**What is being asked**: From the listing below, pull out every line where the string "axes" appears.

________

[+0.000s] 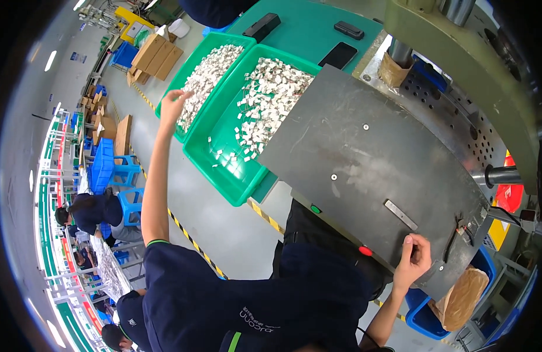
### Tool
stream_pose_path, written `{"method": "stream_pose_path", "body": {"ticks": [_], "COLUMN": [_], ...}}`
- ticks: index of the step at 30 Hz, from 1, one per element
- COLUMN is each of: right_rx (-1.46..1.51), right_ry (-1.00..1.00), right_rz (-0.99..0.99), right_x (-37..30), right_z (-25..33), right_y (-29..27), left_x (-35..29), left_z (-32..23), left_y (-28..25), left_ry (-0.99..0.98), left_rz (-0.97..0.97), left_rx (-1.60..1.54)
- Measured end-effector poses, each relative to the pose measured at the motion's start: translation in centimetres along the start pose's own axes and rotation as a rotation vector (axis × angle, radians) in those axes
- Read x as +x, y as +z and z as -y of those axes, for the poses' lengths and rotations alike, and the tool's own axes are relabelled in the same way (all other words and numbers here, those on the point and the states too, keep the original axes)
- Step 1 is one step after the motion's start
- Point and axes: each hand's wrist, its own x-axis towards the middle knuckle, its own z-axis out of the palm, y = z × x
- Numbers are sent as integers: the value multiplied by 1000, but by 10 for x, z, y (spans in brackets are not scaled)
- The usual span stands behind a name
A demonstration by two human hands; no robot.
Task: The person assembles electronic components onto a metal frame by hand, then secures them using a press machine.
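My left hand [173, 105] is stretched out over the near side of the left green bin [245, 42], its fingers drawn together. Small white pieces [209, 73] are heaped in that bin; whether one is between my fingertips is too small to tell. My right hand [416, 258] rests at the near right part of a dark metal worktable [318, 135], thumb and fingers curled together. Anything pinched there is hidden. Just beyond those fingers lies a short metal bar [401, 215]. Thin dark cables [452, 243] run beside it on the right.
A second green bin [215, 170] holds more white pieces. Behind stand a phone [339, 56] and black cases on a green surface. A press frame [476, 53] rises at right. Green [315, 209] and red [365, 250] buttons line the worktable's front edge. People sit far left.
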Motion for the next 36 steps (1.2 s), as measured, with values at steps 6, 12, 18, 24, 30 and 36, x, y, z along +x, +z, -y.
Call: {"method": "stream_pose_path", "body": {"ticks": [6, 12, 18, 24, 30, 36], "right_rx": [-130, -145, -183, -174, -183, -180], "right_ry": [-64, -108, -101, -118, -116, -104], "right_rz": [46, 95, 122, 127, 130, 133], "right_x": [-3, 0, 4, 2, 2, 4], "right_z": [7, 11, 12, 10, 9, 13], "right_y": [-6, -3, -3, -5, -4, -3], "left_x": [-78, -89, -93, -101, -91, -98], "left_z": [-42, -41, -54, -89, -89, -93], "left_y": [124, 156, 167, 120, 100, 102], "left_ry": [343, 299, 295, 20, 43, 21], "left_rz": [170, 170, 327, 327, 344, 380], "left_rx": [-64, 29, 200, -251, -584, -517]}}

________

**Response**:
- Measured end-effector poses, each relative to the pose measured at the motion's start: translation in centimetres along the start pose's own axes and rotation as a rotation vector (axis × angle, radians) in those axes
- Read x as +x, y as +z and z as -y of those axes, for the poses' lengths and rotations alike, and the tool's own axes are relabelled in the same way (all other words and numbers here, those on the point and the states too, keep the original axes)
- Point and axes: each hand's wrist, its own x-axis towards the middle knuckle, its own z-axis out of the palm, y = z × x

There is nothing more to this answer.